**** Stored data
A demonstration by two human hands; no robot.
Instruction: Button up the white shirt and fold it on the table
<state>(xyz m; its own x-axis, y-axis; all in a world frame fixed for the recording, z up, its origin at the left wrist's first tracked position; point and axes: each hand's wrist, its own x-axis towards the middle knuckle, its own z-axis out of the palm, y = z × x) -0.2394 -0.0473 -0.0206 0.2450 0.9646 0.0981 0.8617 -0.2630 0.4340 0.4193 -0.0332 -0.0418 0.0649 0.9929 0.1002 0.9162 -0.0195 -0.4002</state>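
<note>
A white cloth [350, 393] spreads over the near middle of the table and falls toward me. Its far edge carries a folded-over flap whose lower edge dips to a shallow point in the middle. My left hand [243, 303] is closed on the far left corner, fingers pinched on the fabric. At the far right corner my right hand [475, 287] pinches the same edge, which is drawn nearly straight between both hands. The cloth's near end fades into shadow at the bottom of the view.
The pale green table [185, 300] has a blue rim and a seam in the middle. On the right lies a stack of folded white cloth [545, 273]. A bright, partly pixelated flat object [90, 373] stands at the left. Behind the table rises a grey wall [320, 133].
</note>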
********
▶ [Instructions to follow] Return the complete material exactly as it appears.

▶ [Task solution]
A demonstration by two human hands; no robot.
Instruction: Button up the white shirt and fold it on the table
<state>(xyz m; its own x-axis, y-axis; all in a world frame fixed for the recording, z up, its origin at the left wrist's first tracked position; point and axes: each hand's wrist, its own x-axis towards the middle knuckle, its own z-axis out of the palm, y = z × x) -0.2394 -0.0473 -0.0206 0.2450 0.9646 0.0981 0.8617 -0.2630 0.4340 0.4193 -0.0332 -0.0418 0.0649 0.9929 0.1002 0.9162 -0.0195 -0.4002</state>
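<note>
A white cloth [350, 393] spreads over the near middle of the table and falls toward me. Its far edge carries a folded-over flap whose lower edge dips to a shallow point in the middle. My left hand [243, 303] is closed on the far left corner, fingers pinched on the fabric. At the far right corner my right hand [475, 287] pinches the same edge, which is drawn nearly straight between both hands. The cloth's near end fades into shadow at the bottom of the view.
The pale green table [185, 300] has a blue rim and a seam in the middle. On the right lies a stack of folded white cloth [545, 273]. A bright, partly pixelated flat object [90, 373] stands at the left. Behind the table rises a grey wall [320, 133].
</note>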

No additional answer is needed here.